Using the listing below, retype exactly the lines starting at the one with "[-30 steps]" and ending at the one with "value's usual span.", and include both.

(SUPPLIED MATERIAL begins)

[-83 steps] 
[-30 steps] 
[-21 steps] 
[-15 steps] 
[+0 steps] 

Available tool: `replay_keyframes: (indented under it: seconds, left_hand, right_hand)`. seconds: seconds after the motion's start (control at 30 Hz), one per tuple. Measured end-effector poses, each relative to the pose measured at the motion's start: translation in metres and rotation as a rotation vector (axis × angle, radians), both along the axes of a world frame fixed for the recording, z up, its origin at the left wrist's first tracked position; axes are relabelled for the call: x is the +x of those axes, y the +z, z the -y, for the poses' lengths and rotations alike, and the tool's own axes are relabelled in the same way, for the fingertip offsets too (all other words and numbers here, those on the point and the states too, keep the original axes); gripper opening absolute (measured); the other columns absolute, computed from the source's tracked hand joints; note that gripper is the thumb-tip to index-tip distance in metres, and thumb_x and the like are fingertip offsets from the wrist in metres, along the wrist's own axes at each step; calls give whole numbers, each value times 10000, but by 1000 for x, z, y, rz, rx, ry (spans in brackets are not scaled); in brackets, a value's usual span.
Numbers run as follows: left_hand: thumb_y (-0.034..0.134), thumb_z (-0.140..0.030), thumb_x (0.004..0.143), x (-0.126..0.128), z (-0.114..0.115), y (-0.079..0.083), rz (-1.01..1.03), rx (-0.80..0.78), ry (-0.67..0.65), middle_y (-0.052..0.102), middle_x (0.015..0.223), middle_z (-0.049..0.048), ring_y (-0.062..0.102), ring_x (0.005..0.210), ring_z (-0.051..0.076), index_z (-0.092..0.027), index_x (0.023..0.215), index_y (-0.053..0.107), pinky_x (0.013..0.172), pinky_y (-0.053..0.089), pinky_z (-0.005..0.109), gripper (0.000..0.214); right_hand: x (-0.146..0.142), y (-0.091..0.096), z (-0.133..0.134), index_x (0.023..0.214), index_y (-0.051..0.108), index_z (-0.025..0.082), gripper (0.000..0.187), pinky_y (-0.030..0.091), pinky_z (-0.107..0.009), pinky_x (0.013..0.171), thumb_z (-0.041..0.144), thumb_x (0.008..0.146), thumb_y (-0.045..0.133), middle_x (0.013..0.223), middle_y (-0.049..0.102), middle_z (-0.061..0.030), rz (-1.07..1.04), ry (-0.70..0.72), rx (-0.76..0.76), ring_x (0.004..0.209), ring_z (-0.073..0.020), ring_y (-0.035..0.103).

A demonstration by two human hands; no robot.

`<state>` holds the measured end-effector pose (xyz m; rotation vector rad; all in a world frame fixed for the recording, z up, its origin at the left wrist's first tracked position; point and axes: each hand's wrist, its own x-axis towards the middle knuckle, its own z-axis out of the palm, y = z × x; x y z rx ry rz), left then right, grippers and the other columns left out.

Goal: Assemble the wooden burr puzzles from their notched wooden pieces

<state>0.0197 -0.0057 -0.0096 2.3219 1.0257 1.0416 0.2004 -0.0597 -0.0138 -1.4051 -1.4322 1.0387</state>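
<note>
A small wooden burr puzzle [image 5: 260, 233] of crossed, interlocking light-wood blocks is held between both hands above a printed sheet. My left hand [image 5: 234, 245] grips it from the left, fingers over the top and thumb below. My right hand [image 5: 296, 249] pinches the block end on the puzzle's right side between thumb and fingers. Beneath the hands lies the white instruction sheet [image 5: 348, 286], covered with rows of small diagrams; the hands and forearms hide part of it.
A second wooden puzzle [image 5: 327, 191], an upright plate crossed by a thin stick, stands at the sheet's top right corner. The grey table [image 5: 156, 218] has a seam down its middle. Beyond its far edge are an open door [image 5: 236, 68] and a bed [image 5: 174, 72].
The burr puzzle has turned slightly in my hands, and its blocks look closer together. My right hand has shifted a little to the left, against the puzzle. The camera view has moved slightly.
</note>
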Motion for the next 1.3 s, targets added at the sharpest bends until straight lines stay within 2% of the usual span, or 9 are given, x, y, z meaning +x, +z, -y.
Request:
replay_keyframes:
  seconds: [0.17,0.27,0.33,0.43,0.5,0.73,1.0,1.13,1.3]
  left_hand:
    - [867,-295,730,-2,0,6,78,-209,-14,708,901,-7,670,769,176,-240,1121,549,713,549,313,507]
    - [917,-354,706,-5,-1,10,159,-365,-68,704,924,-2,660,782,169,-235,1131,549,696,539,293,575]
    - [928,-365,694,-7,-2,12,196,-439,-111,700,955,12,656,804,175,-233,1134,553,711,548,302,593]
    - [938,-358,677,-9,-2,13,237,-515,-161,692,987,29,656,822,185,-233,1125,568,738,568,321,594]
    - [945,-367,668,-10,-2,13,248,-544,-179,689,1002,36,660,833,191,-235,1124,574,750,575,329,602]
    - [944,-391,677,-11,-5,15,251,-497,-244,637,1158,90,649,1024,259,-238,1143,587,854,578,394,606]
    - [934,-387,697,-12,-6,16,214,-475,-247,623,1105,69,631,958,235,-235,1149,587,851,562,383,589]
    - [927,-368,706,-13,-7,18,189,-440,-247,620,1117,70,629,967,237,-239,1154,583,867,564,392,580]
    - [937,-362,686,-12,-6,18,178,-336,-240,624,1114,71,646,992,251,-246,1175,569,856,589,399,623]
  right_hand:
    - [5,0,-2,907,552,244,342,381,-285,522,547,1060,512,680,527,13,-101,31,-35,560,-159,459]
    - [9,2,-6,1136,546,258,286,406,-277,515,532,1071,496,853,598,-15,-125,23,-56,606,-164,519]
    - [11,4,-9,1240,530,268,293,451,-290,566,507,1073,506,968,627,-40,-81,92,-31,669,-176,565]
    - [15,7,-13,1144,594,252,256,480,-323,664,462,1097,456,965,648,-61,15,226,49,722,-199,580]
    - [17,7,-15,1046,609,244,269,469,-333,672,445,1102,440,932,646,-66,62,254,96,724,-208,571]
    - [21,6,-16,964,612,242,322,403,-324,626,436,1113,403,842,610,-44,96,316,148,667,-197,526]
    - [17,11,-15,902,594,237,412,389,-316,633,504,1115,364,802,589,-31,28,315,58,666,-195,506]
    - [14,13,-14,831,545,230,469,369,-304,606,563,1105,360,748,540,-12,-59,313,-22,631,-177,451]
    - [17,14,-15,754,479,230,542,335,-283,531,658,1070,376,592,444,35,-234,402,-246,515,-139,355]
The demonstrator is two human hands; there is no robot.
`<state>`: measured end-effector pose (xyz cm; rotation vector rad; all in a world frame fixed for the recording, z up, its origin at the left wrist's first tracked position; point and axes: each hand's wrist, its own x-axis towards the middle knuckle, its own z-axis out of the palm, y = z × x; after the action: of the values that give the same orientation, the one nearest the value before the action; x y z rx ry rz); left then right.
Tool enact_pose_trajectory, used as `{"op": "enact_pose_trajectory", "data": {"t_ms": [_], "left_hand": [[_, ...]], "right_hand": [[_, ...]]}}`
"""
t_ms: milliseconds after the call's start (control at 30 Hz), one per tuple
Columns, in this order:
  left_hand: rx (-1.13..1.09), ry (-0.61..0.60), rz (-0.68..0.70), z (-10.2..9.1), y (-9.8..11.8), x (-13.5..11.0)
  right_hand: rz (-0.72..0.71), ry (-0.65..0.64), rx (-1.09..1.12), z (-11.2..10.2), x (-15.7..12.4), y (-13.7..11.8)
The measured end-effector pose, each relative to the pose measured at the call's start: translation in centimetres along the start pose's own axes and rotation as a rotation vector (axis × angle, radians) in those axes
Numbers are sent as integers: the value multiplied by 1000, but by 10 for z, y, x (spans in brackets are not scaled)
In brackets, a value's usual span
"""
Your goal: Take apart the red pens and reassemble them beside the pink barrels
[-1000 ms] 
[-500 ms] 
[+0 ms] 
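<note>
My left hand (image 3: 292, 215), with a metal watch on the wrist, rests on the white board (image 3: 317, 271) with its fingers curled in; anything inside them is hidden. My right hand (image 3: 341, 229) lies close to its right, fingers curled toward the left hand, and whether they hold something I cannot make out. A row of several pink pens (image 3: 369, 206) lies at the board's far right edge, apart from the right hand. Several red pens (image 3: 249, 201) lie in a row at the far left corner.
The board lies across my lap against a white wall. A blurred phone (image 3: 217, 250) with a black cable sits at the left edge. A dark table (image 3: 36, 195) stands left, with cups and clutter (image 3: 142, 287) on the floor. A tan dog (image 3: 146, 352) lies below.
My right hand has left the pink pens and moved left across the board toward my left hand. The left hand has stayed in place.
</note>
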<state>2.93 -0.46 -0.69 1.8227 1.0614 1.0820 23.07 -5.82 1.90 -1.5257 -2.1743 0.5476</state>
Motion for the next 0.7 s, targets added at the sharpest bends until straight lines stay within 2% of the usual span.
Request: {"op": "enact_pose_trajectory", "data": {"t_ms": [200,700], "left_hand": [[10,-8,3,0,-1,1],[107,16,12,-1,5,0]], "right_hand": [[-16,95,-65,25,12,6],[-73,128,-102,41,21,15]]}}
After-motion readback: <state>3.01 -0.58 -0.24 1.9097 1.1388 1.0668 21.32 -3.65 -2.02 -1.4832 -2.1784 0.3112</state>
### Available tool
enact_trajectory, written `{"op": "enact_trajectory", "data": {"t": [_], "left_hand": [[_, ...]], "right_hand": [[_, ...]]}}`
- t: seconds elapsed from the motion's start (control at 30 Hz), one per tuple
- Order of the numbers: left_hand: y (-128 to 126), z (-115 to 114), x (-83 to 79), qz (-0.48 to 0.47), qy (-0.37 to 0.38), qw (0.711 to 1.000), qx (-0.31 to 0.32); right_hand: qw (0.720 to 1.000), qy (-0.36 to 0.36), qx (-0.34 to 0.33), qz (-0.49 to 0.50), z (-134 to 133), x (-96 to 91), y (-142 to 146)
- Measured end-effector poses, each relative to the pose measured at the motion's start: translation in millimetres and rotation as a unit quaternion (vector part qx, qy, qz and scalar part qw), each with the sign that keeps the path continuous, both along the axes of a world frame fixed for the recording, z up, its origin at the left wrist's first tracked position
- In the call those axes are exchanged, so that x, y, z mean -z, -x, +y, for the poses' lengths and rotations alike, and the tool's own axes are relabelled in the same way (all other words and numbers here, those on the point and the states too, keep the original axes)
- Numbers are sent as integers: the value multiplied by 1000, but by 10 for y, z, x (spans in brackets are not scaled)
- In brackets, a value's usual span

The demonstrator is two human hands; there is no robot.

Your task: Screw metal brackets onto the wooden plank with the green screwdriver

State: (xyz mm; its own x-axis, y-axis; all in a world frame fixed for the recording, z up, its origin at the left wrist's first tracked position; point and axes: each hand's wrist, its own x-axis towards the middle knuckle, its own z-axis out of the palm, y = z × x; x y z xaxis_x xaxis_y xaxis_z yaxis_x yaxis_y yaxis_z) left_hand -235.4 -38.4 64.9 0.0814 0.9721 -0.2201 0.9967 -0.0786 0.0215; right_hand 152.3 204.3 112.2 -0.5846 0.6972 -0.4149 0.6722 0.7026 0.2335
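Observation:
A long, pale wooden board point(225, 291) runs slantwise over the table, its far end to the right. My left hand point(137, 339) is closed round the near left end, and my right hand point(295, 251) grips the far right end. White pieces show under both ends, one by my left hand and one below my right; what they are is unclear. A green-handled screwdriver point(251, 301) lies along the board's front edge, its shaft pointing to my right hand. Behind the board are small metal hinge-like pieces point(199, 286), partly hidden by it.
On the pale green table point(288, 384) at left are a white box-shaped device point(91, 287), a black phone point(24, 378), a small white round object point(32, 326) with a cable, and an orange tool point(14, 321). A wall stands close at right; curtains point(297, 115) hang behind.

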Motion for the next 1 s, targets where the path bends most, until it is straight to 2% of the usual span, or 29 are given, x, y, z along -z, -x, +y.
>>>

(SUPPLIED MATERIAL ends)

→ **RESULT OF THE EXERCISE**
[-30 steps] 
[-21 steps] 
[-15 steps] 
[+0 steps] 

Available tool: `replay_keyframes: (indented under it: seconds, left_hand, right_hand)`. seconds: seconds after the motion's start (control at 30 Hz), one per tuple. Measured end-effector poses, each relative to the pose measured at the motion's start: translation in metres and rotation as a rotation vector (axis × angle, radians), both along the axes of a world frame fixed for the recording, z up, its origin at the left wrist's first tracked position; axes are relabelled for the call: x is the +x of those axes, y the +z, z the -y, for the poses' lengths and rotations alike, and the tool's own axes are relabelled in the same way, for the fingertip offsets too (all other words and numbers here, those on the point and the states too, keep the original axes); gripper opening absolute (measured); the other columns absolute, computed from the source's tracked hand joints; note that gripper is the thumb-tip to index-tip distance in metres, and thumb_x and the like are fingertip offsets from the wrist in metres, along the wrist's own axes at each step; calls give whole numbers, each value times 10000, but by 1000 for x, z, y, rz, rx, ry (spans in brackets are not scaled); in brackets, a value's usual span.

The required output has been supplied.